Bill Gates’ entire argument is based on a single fact : the need to aim for carbon neutrality. He explains with great clarity that reducing our emissions will not be enough, because as long as carbon accumulates in the atmosphere, temperatures will continue to rise, threatening all life on this planet. He also explains that achieving “zero emissions” does not mean that our economic activities will no longer result in carbon emissions, but that we are talking about net zero emissions. He defines this as reducing emissions as much as possible, in combination with carbon removal techniques. Carbon could be removed either at the source of the emission or in the atmosphere. Gates also reconciles the fight against poverty with the fight against climate change. He states that it is imperative that every individual has access to electricity, transport and quality food. This makes promoting the economic development of the poorest regions vital. The fight against global warming must take these issues into account, and must not condemn human beings to live in poverty. It is inconceivable to ask African countries, for example, which today account for only 2% of carbon emissions, to continue living in poverty in order to avoid a climate disaster. Instead, we need to invest in technologies that will allow emerging countries to develop in a sustainable manner, without increasing their carbon footprints.
Every sector is affected
As Gates explains, reaching net zero will not be an easy task, because every economic sector will have to rethink the way it operates. Changing the transport and electricity sectors will not be enough. The transport sector, for example, accounts for only 16% of global emissions, while the construction and infrastructure sector is responsible for 31%. This means that all areas of the economy will have to be revolutionised.
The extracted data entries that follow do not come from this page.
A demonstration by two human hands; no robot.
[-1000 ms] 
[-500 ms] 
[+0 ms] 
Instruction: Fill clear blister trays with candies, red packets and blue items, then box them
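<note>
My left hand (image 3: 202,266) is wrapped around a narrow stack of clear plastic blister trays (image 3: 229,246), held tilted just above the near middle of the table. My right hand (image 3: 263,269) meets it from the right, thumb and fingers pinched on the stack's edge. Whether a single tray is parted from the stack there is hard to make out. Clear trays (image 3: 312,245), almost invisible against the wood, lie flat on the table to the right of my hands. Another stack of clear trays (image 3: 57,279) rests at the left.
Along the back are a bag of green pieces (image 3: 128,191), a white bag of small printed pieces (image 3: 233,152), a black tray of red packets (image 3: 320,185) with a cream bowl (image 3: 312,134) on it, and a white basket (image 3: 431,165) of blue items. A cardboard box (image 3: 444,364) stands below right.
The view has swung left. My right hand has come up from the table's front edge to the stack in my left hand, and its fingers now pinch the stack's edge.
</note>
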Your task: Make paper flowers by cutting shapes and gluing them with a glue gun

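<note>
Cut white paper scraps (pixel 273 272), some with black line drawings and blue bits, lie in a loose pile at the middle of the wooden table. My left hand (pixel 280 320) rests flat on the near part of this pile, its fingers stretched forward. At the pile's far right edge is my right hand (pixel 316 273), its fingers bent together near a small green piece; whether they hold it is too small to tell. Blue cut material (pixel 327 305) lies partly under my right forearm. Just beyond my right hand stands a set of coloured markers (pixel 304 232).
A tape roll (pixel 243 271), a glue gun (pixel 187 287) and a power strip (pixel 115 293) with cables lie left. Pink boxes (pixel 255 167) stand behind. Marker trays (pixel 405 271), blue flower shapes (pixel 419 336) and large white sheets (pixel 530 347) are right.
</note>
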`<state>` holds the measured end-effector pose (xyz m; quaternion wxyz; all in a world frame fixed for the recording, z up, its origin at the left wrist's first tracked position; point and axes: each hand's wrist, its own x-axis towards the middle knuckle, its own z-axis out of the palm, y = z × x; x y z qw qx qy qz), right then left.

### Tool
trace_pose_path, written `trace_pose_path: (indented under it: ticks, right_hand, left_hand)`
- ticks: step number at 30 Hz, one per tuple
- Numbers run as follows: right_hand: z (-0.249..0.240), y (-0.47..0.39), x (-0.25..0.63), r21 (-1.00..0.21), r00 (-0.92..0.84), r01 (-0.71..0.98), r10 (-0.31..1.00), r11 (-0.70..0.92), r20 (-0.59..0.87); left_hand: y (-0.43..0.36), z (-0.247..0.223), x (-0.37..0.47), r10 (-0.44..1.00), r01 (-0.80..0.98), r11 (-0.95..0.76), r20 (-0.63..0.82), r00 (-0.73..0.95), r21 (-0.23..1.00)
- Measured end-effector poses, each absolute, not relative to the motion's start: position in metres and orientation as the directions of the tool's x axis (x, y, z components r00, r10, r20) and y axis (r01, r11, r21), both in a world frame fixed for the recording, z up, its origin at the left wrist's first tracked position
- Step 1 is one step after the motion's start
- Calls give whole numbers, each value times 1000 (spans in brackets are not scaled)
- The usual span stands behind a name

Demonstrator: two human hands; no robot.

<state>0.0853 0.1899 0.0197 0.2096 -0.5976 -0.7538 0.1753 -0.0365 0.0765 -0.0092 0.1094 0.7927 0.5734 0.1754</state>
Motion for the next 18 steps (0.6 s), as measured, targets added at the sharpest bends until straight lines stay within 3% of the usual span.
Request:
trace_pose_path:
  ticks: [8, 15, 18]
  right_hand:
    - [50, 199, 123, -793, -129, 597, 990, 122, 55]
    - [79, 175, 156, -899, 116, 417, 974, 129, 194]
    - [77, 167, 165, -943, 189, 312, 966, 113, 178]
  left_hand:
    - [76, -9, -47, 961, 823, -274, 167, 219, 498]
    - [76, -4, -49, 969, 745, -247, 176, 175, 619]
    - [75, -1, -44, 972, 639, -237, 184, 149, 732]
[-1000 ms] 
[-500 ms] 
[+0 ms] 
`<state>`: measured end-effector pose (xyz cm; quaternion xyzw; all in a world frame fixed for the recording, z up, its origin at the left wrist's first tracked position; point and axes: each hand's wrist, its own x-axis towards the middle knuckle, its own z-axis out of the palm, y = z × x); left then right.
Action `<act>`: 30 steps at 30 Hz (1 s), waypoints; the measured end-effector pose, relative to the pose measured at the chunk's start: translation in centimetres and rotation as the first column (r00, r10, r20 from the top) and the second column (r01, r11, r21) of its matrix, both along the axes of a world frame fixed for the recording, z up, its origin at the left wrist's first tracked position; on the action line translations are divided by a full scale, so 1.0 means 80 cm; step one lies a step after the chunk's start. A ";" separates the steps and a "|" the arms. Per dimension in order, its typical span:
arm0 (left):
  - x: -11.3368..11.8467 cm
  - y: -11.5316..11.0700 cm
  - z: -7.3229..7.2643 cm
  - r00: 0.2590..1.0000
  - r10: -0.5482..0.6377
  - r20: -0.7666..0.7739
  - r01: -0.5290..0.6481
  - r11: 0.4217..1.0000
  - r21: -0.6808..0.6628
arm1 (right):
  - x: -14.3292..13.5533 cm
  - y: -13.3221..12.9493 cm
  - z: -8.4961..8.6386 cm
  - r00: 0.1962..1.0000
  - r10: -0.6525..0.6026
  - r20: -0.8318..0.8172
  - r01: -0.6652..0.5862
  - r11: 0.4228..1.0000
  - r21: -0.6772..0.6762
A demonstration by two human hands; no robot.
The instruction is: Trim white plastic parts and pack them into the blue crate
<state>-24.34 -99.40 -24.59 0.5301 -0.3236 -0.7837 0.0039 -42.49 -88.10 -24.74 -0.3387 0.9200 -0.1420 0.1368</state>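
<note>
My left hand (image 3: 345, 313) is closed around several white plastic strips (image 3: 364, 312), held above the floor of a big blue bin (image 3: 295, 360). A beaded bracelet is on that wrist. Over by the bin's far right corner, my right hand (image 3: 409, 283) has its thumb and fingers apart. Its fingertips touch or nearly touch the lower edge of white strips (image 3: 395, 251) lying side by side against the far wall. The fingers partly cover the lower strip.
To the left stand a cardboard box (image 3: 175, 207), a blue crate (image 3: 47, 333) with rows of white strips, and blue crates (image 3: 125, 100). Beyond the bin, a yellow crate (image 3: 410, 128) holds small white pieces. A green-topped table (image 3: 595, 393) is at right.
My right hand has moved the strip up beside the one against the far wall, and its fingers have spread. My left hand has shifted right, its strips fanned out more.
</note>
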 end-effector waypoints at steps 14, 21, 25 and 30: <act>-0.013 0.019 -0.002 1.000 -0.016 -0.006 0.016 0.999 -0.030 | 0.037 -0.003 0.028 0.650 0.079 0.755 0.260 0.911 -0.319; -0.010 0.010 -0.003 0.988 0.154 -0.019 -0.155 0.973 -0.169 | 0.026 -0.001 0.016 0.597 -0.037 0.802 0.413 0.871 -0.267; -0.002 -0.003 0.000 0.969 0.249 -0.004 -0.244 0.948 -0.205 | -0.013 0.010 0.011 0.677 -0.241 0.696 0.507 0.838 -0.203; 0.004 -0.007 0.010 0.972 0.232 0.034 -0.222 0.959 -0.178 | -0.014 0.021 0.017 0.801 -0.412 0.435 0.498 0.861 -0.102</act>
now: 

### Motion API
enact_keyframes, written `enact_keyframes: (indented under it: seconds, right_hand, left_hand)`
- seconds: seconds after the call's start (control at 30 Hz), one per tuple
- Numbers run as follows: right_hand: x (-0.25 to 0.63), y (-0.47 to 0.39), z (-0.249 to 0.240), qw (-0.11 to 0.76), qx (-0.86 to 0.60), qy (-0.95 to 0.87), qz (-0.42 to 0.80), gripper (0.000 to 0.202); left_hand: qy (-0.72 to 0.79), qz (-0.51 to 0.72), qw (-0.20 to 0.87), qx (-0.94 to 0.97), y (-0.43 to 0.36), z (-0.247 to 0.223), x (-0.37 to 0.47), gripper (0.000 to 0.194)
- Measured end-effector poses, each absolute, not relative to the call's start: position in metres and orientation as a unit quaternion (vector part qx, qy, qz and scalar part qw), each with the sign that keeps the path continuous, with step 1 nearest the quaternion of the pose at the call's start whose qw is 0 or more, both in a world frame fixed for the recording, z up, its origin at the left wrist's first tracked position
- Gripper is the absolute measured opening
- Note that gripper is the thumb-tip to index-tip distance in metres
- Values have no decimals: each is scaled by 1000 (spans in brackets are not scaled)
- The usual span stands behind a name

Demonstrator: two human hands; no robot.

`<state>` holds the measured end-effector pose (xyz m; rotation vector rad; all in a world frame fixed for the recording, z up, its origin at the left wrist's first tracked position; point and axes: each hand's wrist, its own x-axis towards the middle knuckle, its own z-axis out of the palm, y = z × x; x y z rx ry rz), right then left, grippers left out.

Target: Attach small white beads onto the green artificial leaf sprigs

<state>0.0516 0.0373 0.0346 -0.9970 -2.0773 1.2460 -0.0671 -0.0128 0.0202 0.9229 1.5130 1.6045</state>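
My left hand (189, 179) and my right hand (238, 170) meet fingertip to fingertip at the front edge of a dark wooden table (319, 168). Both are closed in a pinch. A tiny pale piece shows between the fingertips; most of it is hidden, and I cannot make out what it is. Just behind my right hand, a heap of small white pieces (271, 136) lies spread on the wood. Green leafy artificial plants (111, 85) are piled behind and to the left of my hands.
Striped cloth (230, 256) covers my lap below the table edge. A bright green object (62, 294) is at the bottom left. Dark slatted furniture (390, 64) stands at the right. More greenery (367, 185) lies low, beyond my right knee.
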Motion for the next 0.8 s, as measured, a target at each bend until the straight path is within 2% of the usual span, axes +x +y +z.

In his view, it will be necessary to electrify as many sectors as possible, such as the transport sector, and to ensure that electricity comes from non-polluting sources. Naturally, he talks at length about renewables, the need to bring down their costs and to improve storage systems, but he also talks about nuclear power. Nuclear energy, a major taboo in environmental debates, is, in his view, essential for achieving carbon neutrality, since it is currently the only zero-carbon, non-intermittent source of electricity. Of course, he mentions the progress that needs to be made to make nuclear power safer and cleaner; and he also talks about the possibility of one day seeing nuclear power plants based on fusion, a process that would release four times more energy than nuclear fission, and that would not produce any high-level radioactive waste.